The point of the above is to note that The Amazing Spider-Man will do quite well overseas. For a title that was this expensive to produce, however, its domestic revenue desperately needs to go quite a bit north of $200 million. I mentioned a similar situation with another Sony title last week when I described Men in Black 3 as a disappointment. It also is a sequel to a presumed franchise killer, and it also failed to approach the worst box office total for the series to date. Yes, it has done quite well overseas but the movie cost over a quarter-billion to produce and market. Is Men in Black 3 a good capital investment? That’s debatable. The Amazing Spider-Man will be experiencing this same evaluation in the coming days.

The other box office story of note yesterday was the release of Katy Perry: Part of Me, the most tingle-inducing title of 2012 to date. Exhibited in 2,730 locations, the Paramount release earned a respectable $3.0 million. Modeled after last year’s triumphant project, Justin Bieber: Never Say Never, Part of Me is equal parts biopic and concert movie.

Katy Perry: Part of Me chronicles the timeframe when the singer was attempting to deal with her newfound celebrity while very publically divorced the equally famous Russell Brand. And it also details how a teen gospel singer wound up detailing being a girl-kissing sex diva. Of course, that part of her notoriety is being ignored in order to create a family-friendly movie release (heavily) sponsored by Pepsi. The whole thing is an exercise in shameless commercialism, but Katy Perry has won BOP over with her unexpectedly genuine nature. So, we’re rooting for this one.

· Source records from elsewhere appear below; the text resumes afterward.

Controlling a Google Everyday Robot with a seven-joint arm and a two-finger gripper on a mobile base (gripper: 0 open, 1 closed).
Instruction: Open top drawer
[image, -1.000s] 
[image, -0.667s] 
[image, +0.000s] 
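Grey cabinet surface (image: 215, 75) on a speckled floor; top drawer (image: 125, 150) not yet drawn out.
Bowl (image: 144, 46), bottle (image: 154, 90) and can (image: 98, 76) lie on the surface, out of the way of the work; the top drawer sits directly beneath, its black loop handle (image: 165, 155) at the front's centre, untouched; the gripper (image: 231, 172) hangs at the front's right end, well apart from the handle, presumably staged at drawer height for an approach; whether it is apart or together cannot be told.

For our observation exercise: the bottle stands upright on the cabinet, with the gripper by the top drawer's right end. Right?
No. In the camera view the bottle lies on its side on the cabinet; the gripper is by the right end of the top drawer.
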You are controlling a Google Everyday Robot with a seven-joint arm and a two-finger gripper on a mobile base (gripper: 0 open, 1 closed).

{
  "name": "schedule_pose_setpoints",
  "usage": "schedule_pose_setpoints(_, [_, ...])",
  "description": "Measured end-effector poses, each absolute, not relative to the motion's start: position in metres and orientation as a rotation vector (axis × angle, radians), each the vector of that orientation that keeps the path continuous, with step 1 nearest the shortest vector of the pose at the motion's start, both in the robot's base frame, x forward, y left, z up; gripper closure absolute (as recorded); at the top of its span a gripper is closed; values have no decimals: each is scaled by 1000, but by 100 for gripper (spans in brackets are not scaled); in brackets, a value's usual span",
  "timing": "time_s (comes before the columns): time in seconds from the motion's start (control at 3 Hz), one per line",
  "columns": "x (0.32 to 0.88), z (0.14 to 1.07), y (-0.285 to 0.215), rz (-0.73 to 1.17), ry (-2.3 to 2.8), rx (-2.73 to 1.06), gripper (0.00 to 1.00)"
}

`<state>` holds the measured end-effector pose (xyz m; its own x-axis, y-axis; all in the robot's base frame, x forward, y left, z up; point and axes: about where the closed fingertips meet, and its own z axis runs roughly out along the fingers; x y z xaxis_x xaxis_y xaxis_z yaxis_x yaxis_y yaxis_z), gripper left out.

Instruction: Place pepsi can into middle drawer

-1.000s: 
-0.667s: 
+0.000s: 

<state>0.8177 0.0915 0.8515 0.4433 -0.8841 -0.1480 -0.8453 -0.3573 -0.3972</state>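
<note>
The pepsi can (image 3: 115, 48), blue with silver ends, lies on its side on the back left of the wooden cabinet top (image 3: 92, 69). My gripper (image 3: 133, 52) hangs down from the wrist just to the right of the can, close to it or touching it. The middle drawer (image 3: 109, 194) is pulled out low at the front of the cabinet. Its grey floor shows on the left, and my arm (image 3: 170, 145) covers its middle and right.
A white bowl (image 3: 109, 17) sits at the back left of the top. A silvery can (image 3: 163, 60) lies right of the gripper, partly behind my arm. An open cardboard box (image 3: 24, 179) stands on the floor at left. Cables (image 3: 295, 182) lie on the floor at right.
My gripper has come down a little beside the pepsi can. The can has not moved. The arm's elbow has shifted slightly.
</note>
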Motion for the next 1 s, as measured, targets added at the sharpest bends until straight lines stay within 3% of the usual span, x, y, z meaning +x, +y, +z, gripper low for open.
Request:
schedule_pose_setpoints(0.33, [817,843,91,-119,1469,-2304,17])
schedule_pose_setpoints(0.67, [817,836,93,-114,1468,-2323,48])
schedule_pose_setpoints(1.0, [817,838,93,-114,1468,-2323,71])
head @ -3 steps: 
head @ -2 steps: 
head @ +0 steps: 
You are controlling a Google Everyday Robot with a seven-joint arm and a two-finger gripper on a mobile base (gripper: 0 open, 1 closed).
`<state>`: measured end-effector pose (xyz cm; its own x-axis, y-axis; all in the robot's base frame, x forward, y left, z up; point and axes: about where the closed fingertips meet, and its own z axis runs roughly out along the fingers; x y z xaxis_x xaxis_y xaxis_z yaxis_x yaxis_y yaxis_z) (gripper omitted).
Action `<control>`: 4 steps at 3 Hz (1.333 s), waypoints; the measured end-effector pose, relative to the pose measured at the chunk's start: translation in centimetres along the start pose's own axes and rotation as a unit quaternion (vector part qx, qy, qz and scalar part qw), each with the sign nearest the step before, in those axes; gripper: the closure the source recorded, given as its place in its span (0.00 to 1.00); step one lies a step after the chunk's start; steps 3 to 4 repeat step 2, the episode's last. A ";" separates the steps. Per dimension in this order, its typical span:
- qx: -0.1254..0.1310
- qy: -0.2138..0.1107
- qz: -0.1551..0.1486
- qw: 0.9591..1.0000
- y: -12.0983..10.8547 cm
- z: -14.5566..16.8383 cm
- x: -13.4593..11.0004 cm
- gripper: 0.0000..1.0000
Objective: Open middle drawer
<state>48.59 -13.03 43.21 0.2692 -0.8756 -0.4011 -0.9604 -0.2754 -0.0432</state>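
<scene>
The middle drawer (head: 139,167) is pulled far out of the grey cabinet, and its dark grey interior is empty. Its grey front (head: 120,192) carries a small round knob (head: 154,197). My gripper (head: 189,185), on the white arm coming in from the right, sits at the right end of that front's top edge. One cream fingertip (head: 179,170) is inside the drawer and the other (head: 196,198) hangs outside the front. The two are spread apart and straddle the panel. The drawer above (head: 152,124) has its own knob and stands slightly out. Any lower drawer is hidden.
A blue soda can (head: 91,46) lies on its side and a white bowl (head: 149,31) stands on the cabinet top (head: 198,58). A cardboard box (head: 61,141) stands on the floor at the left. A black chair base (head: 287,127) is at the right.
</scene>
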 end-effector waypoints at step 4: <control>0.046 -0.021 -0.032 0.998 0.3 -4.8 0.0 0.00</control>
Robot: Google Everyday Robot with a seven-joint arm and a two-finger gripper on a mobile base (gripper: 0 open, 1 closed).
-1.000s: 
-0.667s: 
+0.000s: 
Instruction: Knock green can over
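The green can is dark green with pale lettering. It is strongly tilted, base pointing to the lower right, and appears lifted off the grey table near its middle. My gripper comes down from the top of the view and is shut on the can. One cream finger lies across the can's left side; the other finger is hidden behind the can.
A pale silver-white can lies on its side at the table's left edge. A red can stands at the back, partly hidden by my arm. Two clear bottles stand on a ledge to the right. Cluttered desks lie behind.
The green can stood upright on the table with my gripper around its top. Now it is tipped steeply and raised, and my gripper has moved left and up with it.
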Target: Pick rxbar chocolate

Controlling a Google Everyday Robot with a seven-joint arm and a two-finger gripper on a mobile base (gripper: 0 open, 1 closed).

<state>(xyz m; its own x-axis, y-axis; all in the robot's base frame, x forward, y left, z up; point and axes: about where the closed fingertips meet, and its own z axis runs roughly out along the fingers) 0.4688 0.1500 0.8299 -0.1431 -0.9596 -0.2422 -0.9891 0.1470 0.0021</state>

The Thursday release was a bit odd, and it has questions about frontloading. There is no legitimate way to tell if its $3.0 million reflects a lot of diehard fans who had to see it on opening day or if it improves over the weekend when all of us older male perverts are off for the weekend and can enjoy Katy Perry’s…parts in 3D. I’m guessing it holds steady for the most part and winds up with a low double digits total for the four days. Even if it does bomb, Perry is so rich by now that she could probably buy the entire Pepsi brand if she wanted so I doubt she cares much.

Combined box office for the top ten (we’re using estimates instead of actuals today, as will probably be the case on all Friday daily box office columns) was $42.1 million. I had mentioned yesterday that most titles in release would drop 20-30% and that’s largely what happened. The presence of a new film in the marketplace counteracted that somewhat, though. So, the top ten is down only 17% from yesterday. This is a very strong Thursday result, probably the best we will see until The Dark Knight Rises is released.